Your task is to find every line of the data that holds the string "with" and copy it.

* Given material *
┌──
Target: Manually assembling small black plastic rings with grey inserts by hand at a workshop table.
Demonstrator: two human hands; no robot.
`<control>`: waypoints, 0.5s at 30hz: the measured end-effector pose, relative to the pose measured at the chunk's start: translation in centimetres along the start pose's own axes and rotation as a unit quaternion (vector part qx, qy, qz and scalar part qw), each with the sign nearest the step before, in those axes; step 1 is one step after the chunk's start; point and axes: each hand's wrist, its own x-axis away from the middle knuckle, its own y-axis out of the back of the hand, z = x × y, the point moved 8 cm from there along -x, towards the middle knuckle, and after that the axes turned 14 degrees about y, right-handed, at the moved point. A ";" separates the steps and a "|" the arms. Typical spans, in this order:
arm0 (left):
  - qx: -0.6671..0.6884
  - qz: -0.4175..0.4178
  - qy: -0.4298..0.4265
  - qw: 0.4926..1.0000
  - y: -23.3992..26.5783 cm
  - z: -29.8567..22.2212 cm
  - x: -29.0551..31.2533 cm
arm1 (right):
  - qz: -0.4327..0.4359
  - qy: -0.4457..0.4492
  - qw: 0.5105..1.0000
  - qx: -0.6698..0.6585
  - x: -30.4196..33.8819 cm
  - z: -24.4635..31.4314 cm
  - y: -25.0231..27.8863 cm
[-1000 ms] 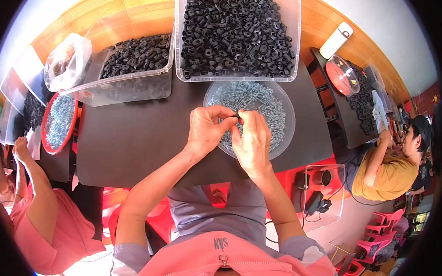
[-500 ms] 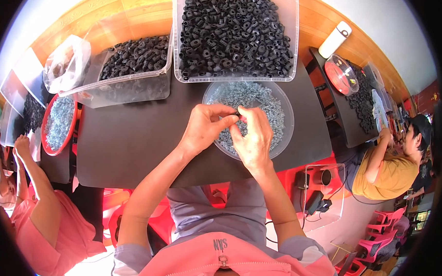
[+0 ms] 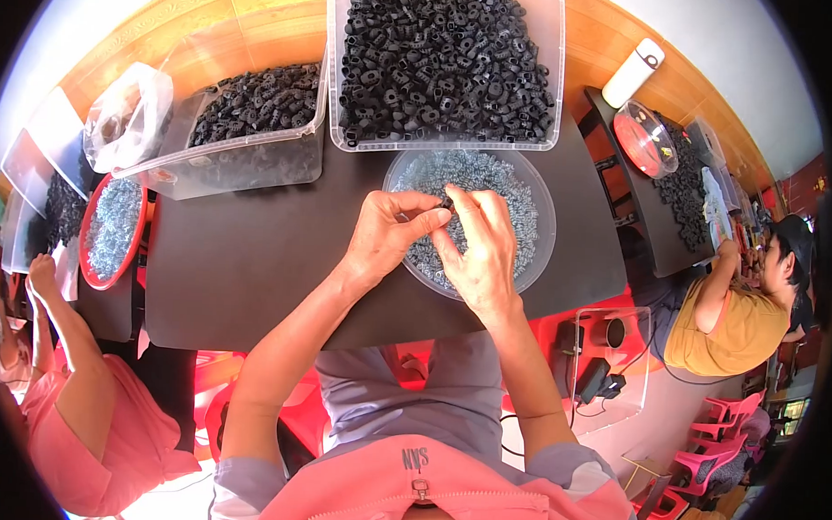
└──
* Task solution *
Target: Manually assembling small black plastic rings with grey inserts by hand at a workshop table.
`<control>`: waypoints, 0.5s at 30hz: the measured end-effector pose, relative to the pose measured at the chunk's start: translation in centimetres along the start pose's own axes and rotation as a unit quaternion (vector part qx, qy, qz and scalar part qw), each with the sign nearest the step before, in those axes; step 1 is one step after the chunk's start; point and axes: each hand's wrist, its own x-axis away from the middle knuckle, its own y-axis out of the back of the hand, z = x × y, the point moved 8 cm from there along -x, towards the middle knuckle, and after that the axes turned 14 degrees about y, right-handed, at the moved point. A ";" separates the steps and a "|" the arms. Typical spans, in this order:

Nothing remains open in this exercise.